Thus far the Confederate line at some points had met with resistance, but the fighting advance was steady until the Union forward camp had been penetrated and both wings had been turned on the center.
When I rode through the first camp, the kettles on the fires were steaming with boiling water, and meat and bread were cooking in the ovens; but the enemy had to go hungry that day. I saw the bodies of a few Union soldiers who had been killed in their tents and horses shot down at the hitching posts in the rear of the camps.
A large rubberized blanket was my part of the spoils that came with the early surprise, and this trophy afterwards proved very serviceable. In all my service of four years I never saw a battle field as rich in the legitimate spoils of war as was the field of Shiloh.
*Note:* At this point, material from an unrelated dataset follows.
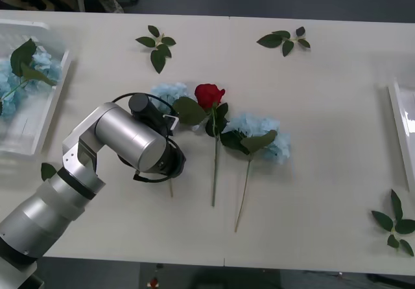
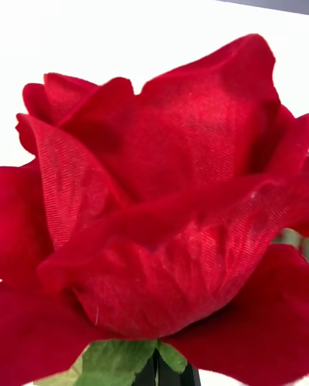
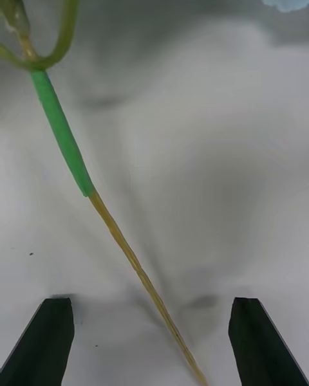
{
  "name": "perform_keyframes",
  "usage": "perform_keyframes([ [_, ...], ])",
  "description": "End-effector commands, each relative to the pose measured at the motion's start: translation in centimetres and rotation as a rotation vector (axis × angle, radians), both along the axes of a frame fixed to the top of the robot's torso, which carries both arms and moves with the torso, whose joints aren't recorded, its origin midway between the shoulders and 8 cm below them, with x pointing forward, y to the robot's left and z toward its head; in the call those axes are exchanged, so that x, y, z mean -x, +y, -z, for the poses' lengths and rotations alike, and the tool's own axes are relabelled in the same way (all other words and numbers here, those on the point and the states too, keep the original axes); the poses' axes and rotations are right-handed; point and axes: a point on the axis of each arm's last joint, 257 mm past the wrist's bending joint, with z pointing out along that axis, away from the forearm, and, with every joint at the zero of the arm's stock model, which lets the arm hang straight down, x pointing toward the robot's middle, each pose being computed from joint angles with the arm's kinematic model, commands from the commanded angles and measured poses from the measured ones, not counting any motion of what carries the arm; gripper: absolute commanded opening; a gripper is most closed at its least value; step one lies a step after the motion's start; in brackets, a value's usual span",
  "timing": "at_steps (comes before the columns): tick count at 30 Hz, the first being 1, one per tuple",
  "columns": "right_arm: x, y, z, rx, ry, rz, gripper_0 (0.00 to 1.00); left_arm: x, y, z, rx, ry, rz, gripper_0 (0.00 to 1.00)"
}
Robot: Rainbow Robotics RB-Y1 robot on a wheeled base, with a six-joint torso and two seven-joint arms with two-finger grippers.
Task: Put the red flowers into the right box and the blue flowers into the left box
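My left gripper (image 3: 151,344) hangs open just above the table, its black fingers (image 3: 45,341) on either side of the yellowish stem (image 3: 129,257) of a blue flower (image 1: 167,94). In the front view my left arm (image 1: 130,140) covers most of that stem. A red flower (image 1: 209,95) lies beside it, and another blue flower (image 1: 262,137) lies further right. The left box (image 1: 48,117) holds blue flowers (image 1: 35,65). The right box (image 1: 399,130) shows its rim at the right edge. A red flower bloom (image 2: 161,186) sits close above my right gripper (image 2: 161,373), whose dark fingers meet at its stem.
Loose green leaf sprigs lie at the back (image 1: 157,43), the back right (image 1: 285,41) and the front right (image 1: 395,224). A single leaf (image 1: 47,170) lies beside the left arm. The table's front edge runs close below the stems.
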Motion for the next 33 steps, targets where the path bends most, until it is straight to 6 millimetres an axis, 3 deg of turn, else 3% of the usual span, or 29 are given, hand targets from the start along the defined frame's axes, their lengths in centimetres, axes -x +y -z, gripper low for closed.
perform_keyframes([
  [1, 0.1, -4.3, -1.6, 0.068, -0.022, 0.044, 0.00, -1.3, 0.4, -1.2, -0.002, -0.021, -0.039, 0.70],
  [3, 0.3, -5.4, -1.3, 0.079, -0.021, 0.062, 0.00, -1.2, 0.4, -1.1, -0.007, -0.018, -0.038, 0.67],
  [5, 0.5, -6.5, -0.9, 0.091, -0.017, 0.079, 0.00, -1.2, 0.5, -1.1, -0.009, -0.018, -0.037, 0.52],
  [8, 0.7, -8.0, -0.2, 0.103, -0.019, 0.105, 0.00, -1.2, 0.6, -1.0, -0.011, -0.017, -0.039, 0.13],
  [10, 0.7, -8.7, 0.1, 0.112, -0.024, 0.115, 0.00, -1.2, 0.6, -1.1, -0.011, -0.019, -0.037, 0.09],
  [14, 0.4, -10.0, 0.7, 0.130, -0.042, 0.134, 0.00, -1.2, 0.6, -1.0, -0.011, -0.018, -0.036, 0.05],
  [25, -0.5, -10.8, 1.9, 0.196, -0.060, 0.130, 0.00, -1.6, 1.4, -1.1, -0.028, -0.029, -0.045, 0.00],
  [33, -0.4, -11.1, 2.2, 0.203, -0.051, 0.131, 0.00, -2.4, 6.6, -3.2, -0.104, -0.112, -0.048, 0.00],
])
As a courier, I had opportunities far above the average soldier to observe the wreck of battle, and I think the greatest number of killed and wounded lay in the narrow valley of the Shiloh Spring Branch on both sides of the Corinth and Pittsburg Landing Road. The ground was literally covered with dead and dying men.
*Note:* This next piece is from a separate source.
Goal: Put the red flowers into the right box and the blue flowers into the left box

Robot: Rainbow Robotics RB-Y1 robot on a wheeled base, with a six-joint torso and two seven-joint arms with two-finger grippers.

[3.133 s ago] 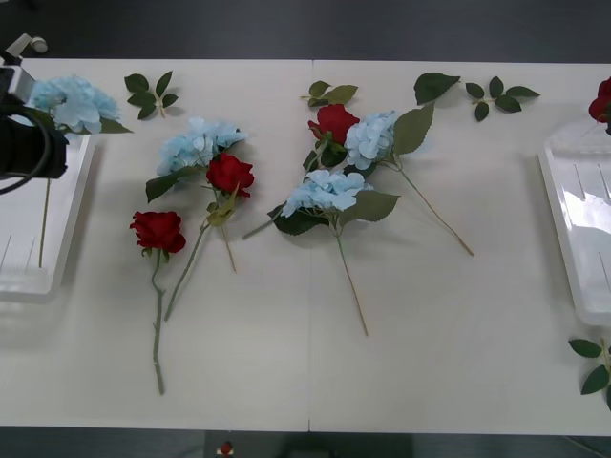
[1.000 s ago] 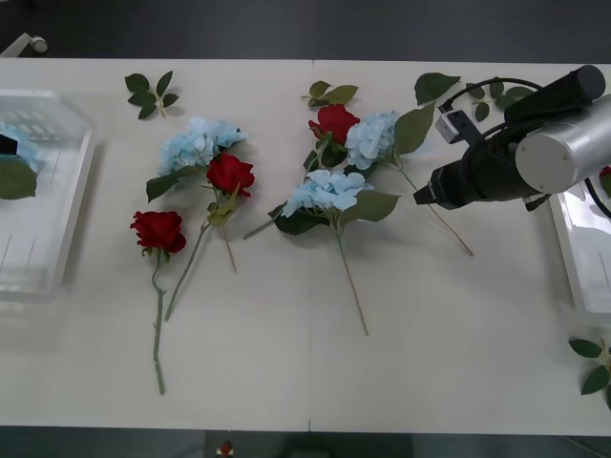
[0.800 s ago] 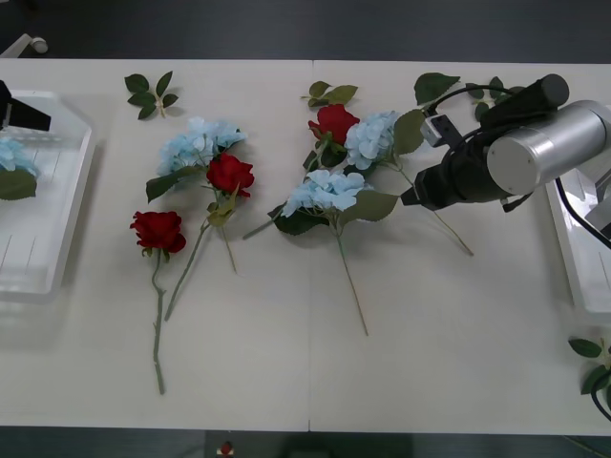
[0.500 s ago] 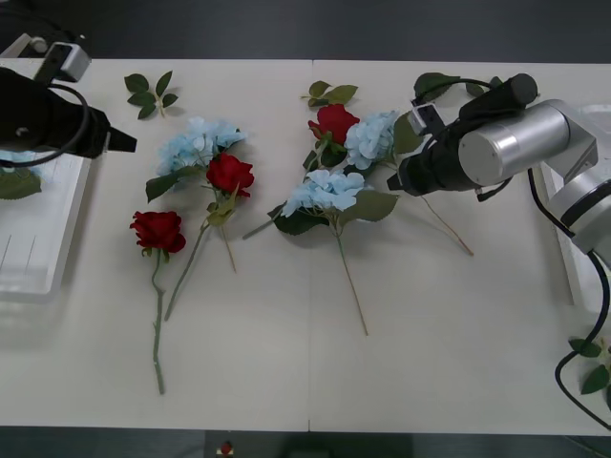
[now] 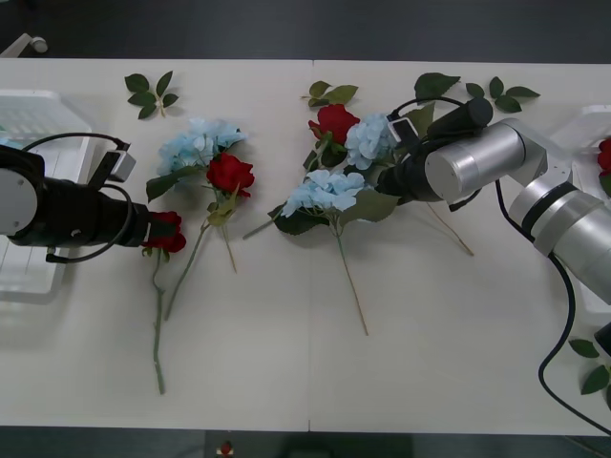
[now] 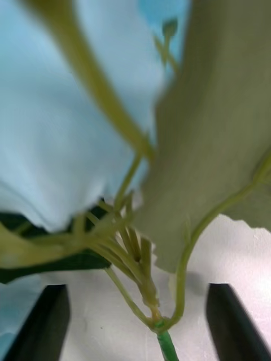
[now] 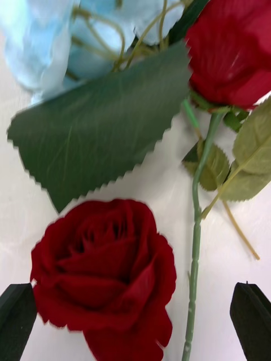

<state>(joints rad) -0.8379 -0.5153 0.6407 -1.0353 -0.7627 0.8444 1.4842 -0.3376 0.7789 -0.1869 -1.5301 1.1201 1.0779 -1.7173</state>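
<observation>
A: Front view first. The left gripper (image 5: 151, 232) sits right at the leftmost red rose (image 5: 168, 236), with the left box (image 5: 67, 129) behind its arm. The right gripper (image 5: 389, 178) is nosed in among the blue flowers (image 5: 326, 190), well apart from the right box (image 5: 587, 129).

B: And the right wrist view?

A: Its black fingers (image 6: 39, 321) are spread, straddling the junction where a blue flower's thin stalks meet the stem (image 6: 164, 341). I'd close on that stem just below the junction, not on the petals or the big leaf (image 6: 226, 124).

B: Left wrist view?

A: Fingers (image 7: 17, 321) spread wide, the red bloom (image 7: 104, 271) between and just ahead of them, another rose's stem (image 7: 195, 248) beside it. I'd settle lower and pinch the bloom's base, keeping that neighbouring stem outside, or both will lift.
</observation>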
In passing this point, my horse received a bullet in one of his front legs, and I was compelled to secure a new mount.
Near this place General Bragg had a horse killed under him, and another near the Landing later in the day.
Soon after passing this center of carnage I witnessed a singular thing. A grapeshot, striking the limb of a tree under which a number of mounted officers had gathered, glanced downward and struck a horse just in the rear of the saddle, penetrating his body and entering the ground. The horse was killed instantly, but the rider was not injured.
At this time the outlook was bright for the Confederate arms. About the middle of the day, the Union Army, in falling back and taking new positions, lodged the commands of Prentiss and W. H. L. Wallace in a thick woods, which after the fight was called the “Hornet’s Nest,” and this place proved a great surprise for both defendants and assailants. Through it runs an old, deserted highway, now known in history as the “Sunken Road.” Worn by the travel and flushed by the rains and snows of many years, this remote and unpretentious road became a most welcome trench of protection to the troops of Prentiss and Wallace. Between this road and the approaching Confederate lines was a thick woods, which completely cut off the view of the attacking regiments and forced them to move against an unseen foe.
And so this long-hidden and almost forgotten road, with its fringe of greening woods, proved a pitfall of death and disaster to the Confederate Army and, in my opinion, the salvation of the Union Army.
Soon after the attack on this position began Gen. A. S. Johnston was killed, and, of course, this had a disconcerting effect on the Confederates. To lose the supreme head of an army in such a crisis, however able may be his successor, is to approach the brink of defeat, for an event so dramatic and mournful cannot but shock the very heart of an advancing army and throw it into a temporary paralysis. Such was the condition of the Confederate host at Shiloh at 2:30 P.M. on April 6, 1862.